WHAT YOU SHOULD DO: From the first line to the last, print the data exactly as written.

DATA SHOWN START

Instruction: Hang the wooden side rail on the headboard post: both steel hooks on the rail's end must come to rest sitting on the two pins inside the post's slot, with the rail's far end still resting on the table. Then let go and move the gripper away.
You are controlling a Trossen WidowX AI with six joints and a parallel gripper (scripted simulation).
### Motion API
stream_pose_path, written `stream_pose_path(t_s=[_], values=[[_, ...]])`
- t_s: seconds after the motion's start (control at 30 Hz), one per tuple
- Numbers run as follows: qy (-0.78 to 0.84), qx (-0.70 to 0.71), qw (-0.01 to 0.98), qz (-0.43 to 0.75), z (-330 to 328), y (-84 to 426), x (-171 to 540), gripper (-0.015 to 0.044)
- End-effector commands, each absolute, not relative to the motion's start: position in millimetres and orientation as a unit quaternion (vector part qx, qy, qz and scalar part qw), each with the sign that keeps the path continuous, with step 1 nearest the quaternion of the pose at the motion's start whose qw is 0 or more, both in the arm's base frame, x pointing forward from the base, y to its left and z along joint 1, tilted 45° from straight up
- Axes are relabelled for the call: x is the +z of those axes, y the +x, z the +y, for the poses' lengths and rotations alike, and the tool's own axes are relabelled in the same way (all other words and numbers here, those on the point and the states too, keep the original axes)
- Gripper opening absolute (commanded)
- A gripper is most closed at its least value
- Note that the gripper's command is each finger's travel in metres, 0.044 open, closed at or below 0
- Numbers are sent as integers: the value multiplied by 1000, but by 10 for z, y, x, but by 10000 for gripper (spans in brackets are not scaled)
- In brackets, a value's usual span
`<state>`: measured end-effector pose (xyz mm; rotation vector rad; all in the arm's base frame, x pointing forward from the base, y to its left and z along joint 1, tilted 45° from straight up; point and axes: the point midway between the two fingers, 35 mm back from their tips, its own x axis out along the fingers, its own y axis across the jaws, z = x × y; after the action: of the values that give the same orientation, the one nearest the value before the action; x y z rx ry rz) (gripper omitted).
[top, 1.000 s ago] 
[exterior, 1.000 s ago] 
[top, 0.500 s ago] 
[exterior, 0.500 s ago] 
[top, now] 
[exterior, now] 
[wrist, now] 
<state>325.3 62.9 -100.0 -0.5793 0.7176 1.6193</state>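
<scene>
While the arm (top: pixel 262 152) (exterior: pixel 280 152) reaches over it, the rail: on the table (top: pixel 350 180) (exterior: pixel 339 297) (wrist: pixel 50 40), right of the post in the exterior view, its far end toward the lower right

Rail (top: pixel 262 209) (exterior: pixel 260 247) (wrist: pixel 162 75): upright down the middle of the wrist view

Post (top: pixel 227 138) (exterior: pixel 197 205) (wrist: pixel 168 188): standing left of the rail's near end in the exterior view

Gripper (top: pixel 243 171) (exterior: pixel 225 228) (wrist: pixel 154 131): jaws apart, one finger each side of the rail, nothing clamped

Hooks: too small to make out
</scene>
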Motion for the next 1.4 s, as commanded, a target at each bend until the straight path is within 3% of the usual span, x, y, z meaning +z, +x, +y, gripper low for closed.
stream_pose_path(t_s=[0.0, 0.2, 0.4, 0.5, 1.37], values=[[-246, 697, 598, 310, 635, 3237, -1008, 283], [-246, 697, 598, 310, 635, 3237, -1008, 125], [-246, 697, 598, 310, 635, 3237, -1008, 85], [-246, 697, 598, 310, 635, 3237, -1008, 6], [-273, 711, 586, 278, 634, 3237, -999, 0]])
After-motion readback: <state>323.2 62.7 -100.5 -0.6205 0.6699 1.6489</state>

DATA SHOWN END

ANSWER SECTION:
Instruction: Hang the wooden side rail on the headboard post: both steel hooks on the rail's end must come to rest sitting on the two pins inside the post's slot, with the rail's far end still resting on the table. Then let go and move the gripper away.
You are controlling a Trossen WidowX AI with six joints and a parallel gripper (scripted simulation).
### Motion API
stream_pose_path, written `stream_pose_path(t_s=[_], values=[[_, ...]])`
- t_s: seconds after the motion's start (control at 30 Hz), one per tuple
- Numbers run as follows: qy (-0.78 to 0.84), qx (-0.70 to 0.71), qw (-0.01 to 0.98), qz (-0.43 to 0.75), z (-330 to 328), y (-84 to 426), x (-171 to 540), gripper (-0.015 to 0.044)
- End-effector commands, each absolute, not relative to the motion's start: position in millimetres and orientation as a unit quaternion (vector part qx, qy, qz and scalar part qw), each with the sign that keeps the path continuous, with step 1 nearest the quaternion of the pose at the motion's start whose qw is 0 or more, both in the arm's base frame, x pointing forward from the base, y to its left and z along joint 1, tilted 45° from straight up
- Axes are relabelled for the call: x is the +z of those axes, y the +x, z the +y, for the poses' lengths and rotations alike, and the tool's own axes are relabelled in the same way (all other words and numbers here, those on the point and the states too, keep the original axes)
- Gripper opening absolute (commanded)
- A gripper is most closed at its least value
- Note that the gripper's command is each finger's travel in metres, 0.044 open, closed at or below 0
- Numbers are sent as integers: the value multiplied by 1000, but by 10 for z, y, x, but by 10000 for gripper (spans in brackets are not scaled)
- In brackets, a value's usual span
`<state>`: measured end-effector pose (xyz mm; rotation vector rad; all in the arm's base frame, x pointing forward from the base, y to its left and z along joint 1, tilted 45° from straight up; point and axes: the point midway between the two fingers, 35 mm back from their tips, its own x axis out along the fingers, its own y axis across the jaws, z = x × y; after the action: of the values that give the same orientation, the one nearest the value before the action; x y z rx ry rz) (gripper omitted).
[top, 1.000 s ago] 
[exterior, 1.000 s ago] 
[top, 0.500 s ago] 
[exterior, 0.500 s ago] 
[top, now] 
[exterior, now] 
[wrist, now] 
<state>325.3 62.9 -100.0 -0.5793 0.7176 1.6193</state>
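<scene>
While the arm (top: pixel 262 152) (exterior: pixel 280 152) reaches over it, the rail: on the table (top: pixel 350 180) (exterior: pixel 339 297) (wrist: pixel 50 40), right of the post in the exterior view, its far end toward the lower right

Rail (top: pixel 262 209) (exterior: pixel 260 247) (wrist: pixel 162 75): upright down the middle of the wrist view

Post (top: pixel 227 138) (exterior: pixel 197 205) (wrist: pixel 168 188): standing left of the rail's near end in the exterior view

Gripper (top: pixel 243 171) (exterior: pixel 225 228) (wrist: pixel 154 131): jaws apart, one finger each side of the rail, nothing clamped

Hooks: too small to make out
</scene>
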Motion for the next 1.4 s, as commanded, a target at each bend until the straight path is within 3% of the usual span, x, y, z meaning +z, +x, +y, gripper low for closed.
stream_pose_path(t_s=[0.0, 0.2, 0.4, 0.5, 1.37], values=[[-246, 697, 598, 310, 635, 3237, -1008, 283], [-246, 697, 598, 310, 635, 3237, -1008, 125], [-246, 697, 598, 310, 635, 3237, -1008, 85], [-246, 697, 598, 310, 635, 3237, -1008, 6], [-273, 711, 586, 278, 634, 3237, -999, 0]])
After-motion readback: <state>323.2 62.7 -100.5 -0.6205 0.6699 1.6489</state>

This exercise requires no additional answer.